[[ Collected material, beginning ]]

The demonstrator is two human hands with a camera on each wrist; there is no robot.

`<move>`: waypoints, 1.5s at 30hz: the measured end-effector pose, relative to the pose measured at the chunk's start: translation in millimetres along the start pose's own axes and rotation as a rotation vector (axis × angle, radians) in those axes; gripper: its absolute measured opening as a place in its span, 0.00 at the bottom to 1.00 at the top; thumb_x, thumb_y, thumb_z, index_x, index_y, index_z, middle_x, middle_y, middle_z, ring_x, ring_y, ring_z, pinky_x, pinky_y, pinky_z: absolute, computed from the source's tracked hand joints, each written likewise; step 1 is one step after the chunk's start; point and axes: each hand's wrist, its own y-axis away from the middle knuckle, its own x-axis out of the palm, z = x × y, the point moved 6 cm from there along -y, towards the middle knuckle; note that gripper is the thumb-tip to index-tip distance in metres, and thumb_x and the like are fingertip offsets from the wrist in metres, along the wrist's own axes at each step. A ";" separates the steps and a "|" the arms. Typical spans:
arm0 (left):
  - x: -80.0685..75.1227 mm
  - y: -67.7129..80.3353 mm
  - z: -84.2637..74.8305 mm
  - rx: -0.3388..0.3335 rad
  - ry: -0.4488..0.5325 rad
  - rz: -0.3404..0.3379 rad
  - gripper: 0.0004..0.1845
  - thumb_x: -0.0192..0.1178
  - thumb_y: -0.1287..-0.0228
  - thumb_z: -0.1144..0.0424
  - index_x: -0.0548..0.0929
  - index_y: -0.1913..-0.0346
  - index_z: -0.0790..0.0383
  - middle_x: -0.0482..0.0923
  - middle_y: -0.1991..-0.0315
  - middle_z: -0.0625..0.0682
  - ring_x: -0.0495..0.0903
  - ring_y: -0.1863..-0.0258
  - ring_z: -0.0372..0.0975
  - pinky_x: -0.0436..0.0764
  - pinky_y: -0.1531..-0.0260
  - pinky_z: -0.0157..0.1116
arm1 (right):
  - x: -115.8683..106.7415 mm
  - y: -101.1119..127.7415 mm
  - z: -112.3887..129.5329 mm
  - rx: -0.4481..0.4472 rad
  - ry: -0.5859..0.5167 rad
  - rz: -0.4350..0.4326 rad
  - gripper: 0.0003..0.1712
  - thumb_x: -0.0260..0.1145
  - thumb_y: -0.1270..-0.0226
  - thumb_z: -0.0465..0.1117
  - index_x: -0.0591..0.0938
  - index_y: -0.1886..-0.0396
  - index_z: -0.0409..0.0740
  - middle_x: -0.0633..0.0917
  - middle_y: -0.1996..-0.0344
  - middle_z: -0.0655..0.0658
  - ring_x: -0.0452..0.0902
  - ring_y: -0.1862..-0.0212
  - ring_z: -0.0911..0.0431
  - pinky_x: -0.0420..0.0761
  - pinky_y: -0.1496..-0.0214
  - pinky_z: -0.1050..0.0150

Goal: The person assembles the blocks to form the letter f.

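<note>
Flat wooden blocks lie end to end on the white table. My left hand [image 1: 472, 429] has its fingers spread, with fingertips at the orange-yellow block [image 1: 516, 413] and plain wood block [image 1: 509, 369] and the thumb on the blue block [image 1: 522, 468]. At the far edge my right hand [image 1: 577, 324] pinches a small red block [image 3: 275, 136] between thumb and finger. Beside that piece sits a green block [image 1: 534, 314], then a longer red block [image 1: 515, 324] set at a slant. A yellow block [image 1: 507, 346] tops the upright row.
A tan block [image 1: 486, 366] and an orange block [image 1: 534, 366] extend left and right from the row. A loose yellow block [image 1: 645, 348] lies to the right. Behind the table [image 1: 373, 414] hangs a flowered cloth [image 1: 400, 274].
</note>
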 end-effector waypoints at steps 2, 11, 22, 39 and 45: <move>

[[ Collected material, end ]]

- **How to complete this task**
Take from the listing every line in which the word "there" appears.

- **Answer to the exercise**
The demonstrator is two human hands with a camera on each wrist; there is no robot.
`<move>`: waypoints, 1.5s at 30hz: the measured end-effector pose, relative to the pose measured at the chunk's start: translation in millimetres along the start pose's own axes and rotation as a rotation vector (axis × angle, radians) in those axes; gripper: its absolute measured opening as a place in its span, 0.00 at the bottom to 1.00 at the top; thumb_x, thumb_y, thumb_z, index_x, index_y, index_z, middle_x, middle_y, middle_z, ring_x, ring_y, ring_z, pinky_x, pinky_y, pinky_z: absolute, computed from the source's tracked hand joints, each written likewise; step 1 is one step after the chunk's start; point and axes: each hand's wrist, its own y-axis away from the middle knuckle, its own x-axis out of the palm, z = x × y, the point moved 6 cm from there along -y, towards the middle knuckle; note that gripper is the thumb-tip to index-tip distance in metres, and thumb_x and the like are fingertip offsets from the wrist in metres, along the wrist's own axes at each step. A ";" separates the steps and a "|" the arms. Typical spans:

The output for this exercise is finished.